-- Dataset records --
=====
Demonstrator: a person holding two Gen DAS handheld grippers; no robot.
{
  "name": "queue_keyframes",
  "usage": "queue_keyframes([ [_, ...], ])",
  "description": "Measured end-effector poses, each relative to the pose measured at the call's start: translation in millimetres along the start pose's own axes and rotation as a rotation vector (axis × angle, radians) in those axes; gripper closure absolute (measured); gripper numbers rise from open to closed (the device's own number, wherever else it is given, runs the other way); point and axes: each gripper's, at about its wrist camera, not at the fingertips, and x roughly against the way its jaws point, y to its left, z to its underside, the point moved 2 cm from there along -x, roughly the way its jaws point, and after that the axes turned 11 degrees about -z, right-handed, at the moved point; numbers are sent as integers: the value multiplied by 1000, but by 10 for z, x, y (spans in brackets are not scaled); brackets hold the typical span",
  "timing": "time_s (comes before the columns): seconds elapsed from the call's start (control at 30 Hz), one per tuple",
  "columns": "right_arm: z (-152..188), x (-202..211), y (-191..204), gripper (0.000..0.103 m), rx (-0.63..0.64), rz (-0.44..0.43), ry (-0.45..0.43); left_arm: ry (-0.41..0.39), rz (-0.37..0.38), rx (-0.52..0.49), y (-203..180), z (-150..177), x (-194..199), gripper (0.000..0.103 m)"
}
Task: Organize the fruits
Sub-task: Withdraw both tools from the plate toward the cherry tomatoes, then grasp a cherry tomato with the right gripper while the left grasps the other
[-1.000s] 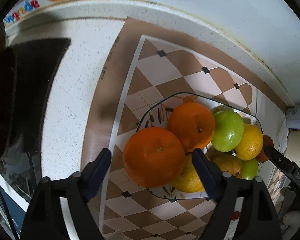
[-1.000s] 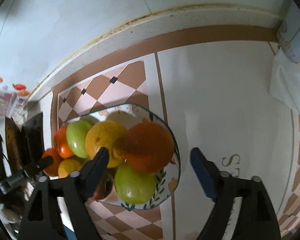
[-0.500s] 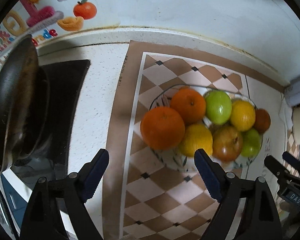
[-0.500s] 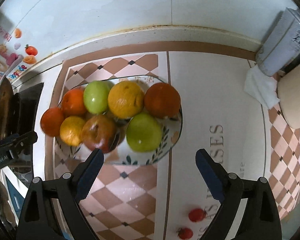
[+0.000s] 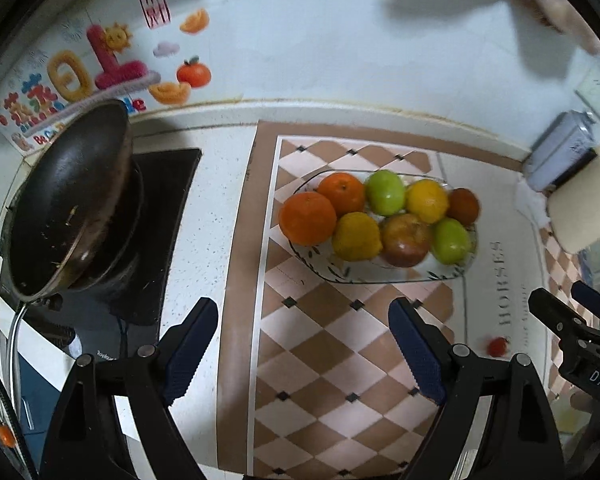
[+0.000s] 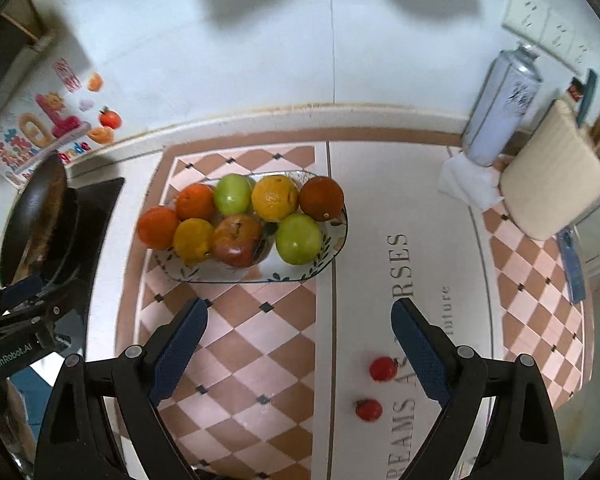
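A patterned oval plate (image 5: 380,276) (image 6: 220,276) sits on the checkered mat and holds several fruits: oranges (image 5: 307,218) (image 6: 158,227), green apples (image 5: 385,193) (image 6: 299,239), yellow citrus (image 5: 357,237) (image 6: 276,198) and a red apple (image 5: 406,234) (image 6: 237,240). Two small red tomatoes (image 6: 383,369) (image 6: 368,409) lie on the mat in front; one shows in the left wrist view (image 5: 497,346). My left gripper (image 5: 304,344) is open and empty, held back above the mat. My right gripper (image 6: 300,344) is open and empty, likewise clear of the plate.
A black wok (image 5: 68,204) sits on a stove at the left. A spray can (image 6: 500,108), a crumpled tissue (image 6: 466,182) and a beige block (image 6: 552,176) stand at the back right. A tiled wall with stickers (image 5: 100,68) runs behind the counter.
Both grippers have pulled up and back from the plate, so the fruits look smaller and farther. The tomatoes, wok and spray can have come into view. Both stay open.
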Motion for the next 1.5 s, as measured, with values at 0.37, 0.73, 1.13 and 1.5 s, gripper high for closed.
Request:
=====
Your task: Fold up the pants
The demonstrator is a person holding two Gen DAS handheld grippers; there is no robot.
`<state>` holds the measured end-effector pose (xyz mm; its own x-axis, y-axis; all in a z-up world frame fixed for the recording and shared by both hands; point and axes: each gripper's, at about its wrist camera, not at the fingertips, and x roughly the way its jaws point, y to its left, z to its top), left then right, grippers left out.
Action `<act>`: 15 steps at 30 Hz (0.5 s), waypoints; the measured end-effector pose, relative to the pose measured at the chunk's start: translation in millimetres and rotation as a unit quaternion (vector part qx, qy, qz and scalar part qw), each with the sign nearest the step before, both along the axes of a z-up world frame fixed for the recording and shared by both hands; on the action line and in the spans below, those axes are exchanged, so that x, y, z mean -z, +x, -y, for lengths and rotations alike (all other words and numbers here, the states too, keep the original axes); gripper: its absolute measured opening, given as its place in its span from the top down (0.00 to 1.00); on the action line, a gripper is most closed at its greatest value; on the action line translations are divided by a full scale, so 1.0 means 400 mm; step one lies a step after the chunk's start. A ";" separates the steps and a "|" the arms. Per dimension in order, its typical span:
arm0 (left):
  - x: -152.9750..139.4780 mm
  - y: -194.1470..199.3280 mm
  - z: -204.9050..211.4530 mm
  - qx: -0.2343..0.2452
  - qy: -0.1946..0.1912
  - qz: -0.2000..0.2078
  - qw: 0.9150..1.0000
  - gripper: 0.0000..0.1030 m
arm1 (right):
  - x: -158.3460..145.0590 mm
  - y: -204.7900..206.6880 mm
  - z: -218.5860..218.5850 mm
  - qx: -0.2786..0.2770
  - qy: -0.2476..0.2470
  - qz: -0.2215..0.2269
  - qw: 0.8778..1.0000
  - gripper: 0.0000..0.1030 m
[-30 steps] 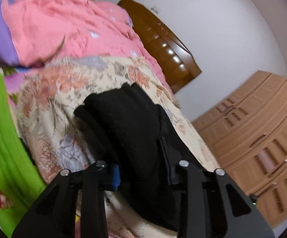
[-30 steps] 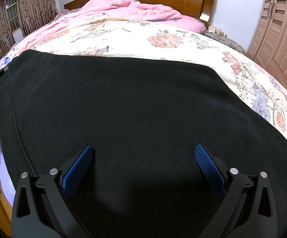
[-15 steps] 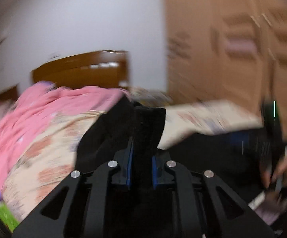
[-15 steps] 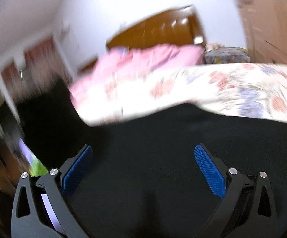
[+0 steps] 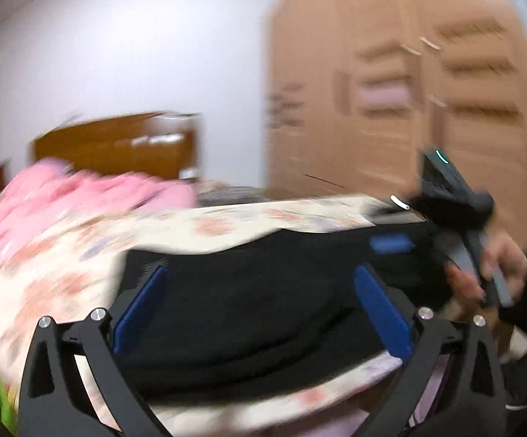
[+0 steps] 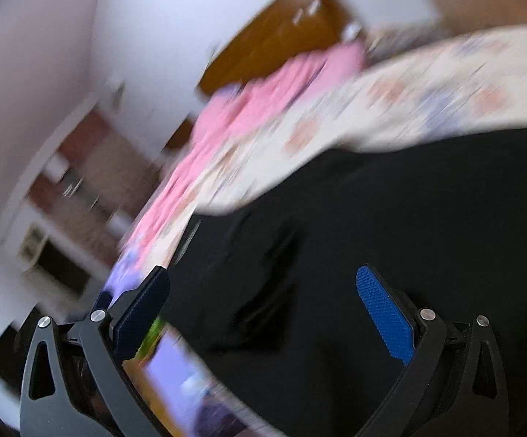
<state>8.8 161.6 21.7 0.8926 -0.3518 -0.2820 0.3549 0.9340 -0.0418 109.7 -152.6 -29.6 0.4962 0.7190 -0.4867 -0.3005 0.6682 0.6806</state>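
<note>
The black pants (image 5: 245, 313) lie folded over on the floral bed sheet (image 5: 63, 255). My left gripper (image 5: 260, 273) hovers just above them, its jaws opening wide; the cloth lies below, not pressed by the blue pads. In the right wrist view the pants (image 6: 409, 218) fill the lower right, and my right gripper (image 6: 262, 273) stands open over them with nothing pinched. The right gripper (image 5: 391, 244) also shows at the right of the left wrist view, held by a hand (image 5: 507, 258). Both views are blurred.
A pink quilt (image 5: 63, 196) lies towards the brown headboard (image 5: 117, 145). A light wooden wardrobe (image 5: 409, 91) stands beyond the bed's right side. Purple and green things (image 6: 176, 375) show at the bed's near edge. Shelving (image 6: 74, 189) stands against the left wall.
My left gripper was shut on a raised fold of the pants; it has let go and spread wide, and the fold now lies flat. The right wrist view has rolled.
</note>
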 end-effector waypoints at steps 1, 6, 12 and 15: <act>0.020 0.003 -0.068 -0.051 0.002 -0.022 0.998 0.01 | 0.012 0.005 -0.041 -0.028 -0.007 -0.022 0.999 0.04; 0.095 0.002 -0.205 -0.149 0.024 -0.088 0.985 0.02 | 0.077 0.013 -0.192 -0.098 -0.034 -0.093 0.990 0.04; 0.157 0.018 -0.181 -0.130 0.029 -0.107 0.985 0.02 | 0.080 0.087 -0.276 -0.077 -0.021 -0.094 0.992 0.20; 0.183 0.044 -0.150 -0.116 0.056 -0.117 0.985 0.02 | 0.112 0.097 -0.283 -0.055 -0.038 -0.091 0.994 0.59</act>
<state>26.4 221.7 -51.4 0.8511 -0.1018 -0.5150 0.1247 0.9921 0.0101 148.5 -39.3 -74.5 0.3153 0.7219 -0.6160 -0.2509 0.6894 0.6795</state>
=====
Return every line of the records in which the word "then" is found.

-- Response to this task --
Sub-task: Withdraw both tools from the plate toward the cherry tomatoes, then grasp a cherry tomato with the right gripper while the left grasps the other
`<state>` holds the measured end-effector pose (xyz mm; its own x-axis, y-axis; all in a z-up world frame fixed for the recording and shared by both hands; point and axes: each gripper's, at about its wrist camera, not at the fingertips, and x roughly the way its jaws point, y to its left, z to its top), left then right, grippers left out.

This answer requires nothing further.